Practical Meaning: As the Court Shifted Right, Stevens Kept His Place
The more things changed, the more John Paul Stevens stayed the same.
Appointed by the moderate Republican President Gerald Ford—another Midwesterner and World War II vet—Stevens resolutely insists that his middle-of-the-road, practical legal values are as visible at his retirement this year as they were at his 1975 appointment.
“You see some of the ideas that he puts out throughout his career,” says Diane Marie Amann, a law professor at the University of California at Davis and a Stevens clerk in 1988-89. “He has a way of thinking through problems that, once he feels he has arrived at a certain way of thinking about facts, he has arrived at a solution: ‘I’m still saying what I said before. I still have that understanding.’ ”
Growing up in Chicago and the Midwest “gives him a very pragmatic view of law,” says University of Oklahoma law professor Joseph Thai, a 2000-01 Stevens clerk. “He’s not one of those East Coast academics who decide on generalities. He considers what happens on the ground.”
While Stevens relishes his consistency, the political ground has shifted so far to the right that Stevens has been regarded as the court’s reigning liberal. In fact, many have doubted that he’s a Republican. He is—but of mid-20th century America, the Eisenhower brand, when moderation rang.
That’s why Stevens frequently treats his former rulings as well-preserved heirlooms, unveiling them when he needs them for concordance.
Stevens “quotes his [appellate] views a lot and goes back and shows that he’s consistent,” says Thai. “When people make the characterization that he’s evolved, [it’s] the court, if not the country, [that] has moved to the right.”
“He likes to cite stuff he wrote 10 to 20 years ago,” Thai says. “He likes to point out that he hasn’t changed.”
PRECEDENT-PICKING
As the court’s senior member, Stevens chose the majority opinion writer when conservative Chief Justices William H. Rehnquist or John G. Roberts Jr. were on the opposing side. His frequent choice was Justice Anthony M. Kennedy, another moderate Republican who has waved back and forth on cultural issues.
Kennedy, too, has taken his cue from Stevens’ highly regarded precedence. For example, in overturning Bowers v. Hardwick, the controversial 1986 case that upheld a Georgia law outlawing homosexual sodomy, Kennedy harked back directly to Stevens’ dissent:
“The rationale of Bowers does not withstand careful analysis,” wrote Kennedy in 2003’s Lawrence v. Texas. “In his dissenting opinion in Bowers, Justice Stevens came to these conclusions: … ‘First, the fact that the governing majority in a state has traditionally viewed a particular practice as immoral is not a sufficient reason for upholding a law prohibiting the practice. … Second, individual decisions by married persons, concerning the intimacies of their physical relationship, even when not intended to produce offspring, are a form of liberty protected by the due process clause of the 14th Amendment. … Moreover, this protection extends to intimate choices by unmarried, as well as married, persons.’
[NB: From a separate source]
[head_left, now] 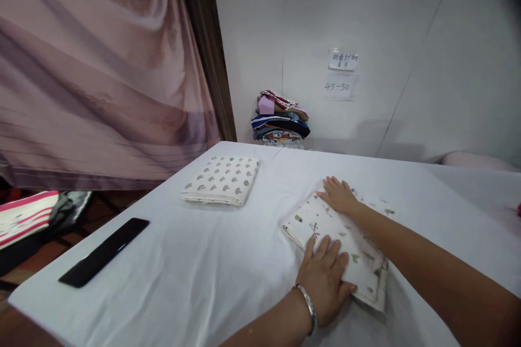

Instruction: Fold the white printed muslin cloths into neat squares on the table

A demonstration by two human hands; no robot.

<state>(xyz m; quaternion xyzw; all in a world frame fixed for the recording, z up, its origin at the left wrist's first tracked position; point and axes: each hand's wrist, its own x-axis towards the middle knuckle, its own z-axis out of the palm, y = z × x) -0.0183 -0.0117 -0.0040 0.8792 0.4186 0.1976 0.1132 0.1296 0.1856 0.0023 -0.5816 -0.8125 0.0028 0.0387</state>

“Justice Stevens’ analysis, in our view, should have been controlling in Bowers and should control here.”
Stevens referred to another earlier dissent in fashioning the majority in 2002’s Atkins v. Virginia, which measured whether cruel and unusual punishment of the mentally disabled violates the Eighth Amendment.
He did so by comparing it with his joint dissent in Gregg v. Georgia, the 1976 case that reinstated the death penalty.
“Exempting the mentally retarded from that punishment will not affect the ‘cold calculus that precedes the decision’ of other potential murderers. Indeed, that sort of calculus is at the opposite end of the spectrum from behavior of mentally retarded offenders.”
Stevens had a “unique role re capital punishment,” Amann says. “Because he played a role in restoring it in 1976, he ultimately decides based on his experience that it’s not possible for it to be administered without arbitrary decision-making.”
In a 2007 interview in the New York Times, Stevens beckoned reporter Jeffrey Rosen to look back at a 1970 dissent he wrote in a recounting case before the U.S. District Court for the Southern District of Indiana. “I had it very much in mind,” he told Rosen, “when I wrote [Bush v. Gore].”
In Hartke v. Roudebush, Stevens said it was inadvisable for a federal court to stop the state from recounting votes:
“Regardless of whether or not we agree with the Indiana trial court’s construction of Indiana law (and we should not substitute our interpretation of state law for his), we still must decide whether a federal court should enjoin a recount of votes cast for the office of United States senator pursuant to state election laws. No federal court has ever done so before.”
Few dissents drew as much indignation as that in Bush v. Gore. In his closing paragraph, Stevens aimed his invective at the court’s removing the recount from the Florida judges’ hands:
“It is confidence in the men and women who administer the judicial system that is the true backbone of the rule of law. … Although we may never know with complete certainty the identity of the winner of this year’s presidential election, the identity of the loser is perfectly clear. It is the nation’s confidence in the judge as an impartial guardian of the rule of law.”
“It was a significant decision simply because of the energy and emotions he showed,” says Amann.
Ultimately, that brings Stevens to Citizens United v. Federal Election Commission, the controversial ruling announced in January that eliminated barriers to what corporations may contribute to elections. The case combines politics, electioneering and campaign ma chinery—all of them evoking a part of Stevens’ upbringing. He poured his soul into nearly 90 pages of dissent, which he read painstakingly from the bench. Observers say that his 20-minute rant seemed to stumble, and that Stev ens lost his place at times.
Yet the opinion reads like biblical prophecy, warning the court that it was violating the ancient principles of the very Constitution it claimed to be uplifting.
“The phrase that came to my mind was that this was a swan song,” Thai says. “His voice really comes out in election cases.”
Stevens warns about overlooking stare decisis, about disregarding Congress; and he flails Justice Antonin Scalia for a mistaken reliance on originalism, Scalia’s own guiding philosophy.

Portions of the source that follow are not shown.